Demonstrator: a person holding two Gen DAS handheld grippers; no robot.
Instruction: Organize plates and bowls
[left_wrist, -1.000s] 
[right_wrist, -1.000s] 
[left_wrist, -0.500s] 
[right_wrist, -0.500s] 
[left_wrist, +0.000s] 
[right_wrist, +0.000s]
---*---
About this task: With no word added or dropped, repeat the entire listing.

Answer:
Demonstrator: a person holding two Gen DAS handheld grippers; no robot.
Instruction: Organize plates and bowls
[left_wrist, -1.000s] 
[right_wrist, -1.000s] 
[left_wrist, -0.500s] 
[right_wrist, -0.500s] 
[left_wrist, +0.000s] 
[right_wrist, +0.000s]

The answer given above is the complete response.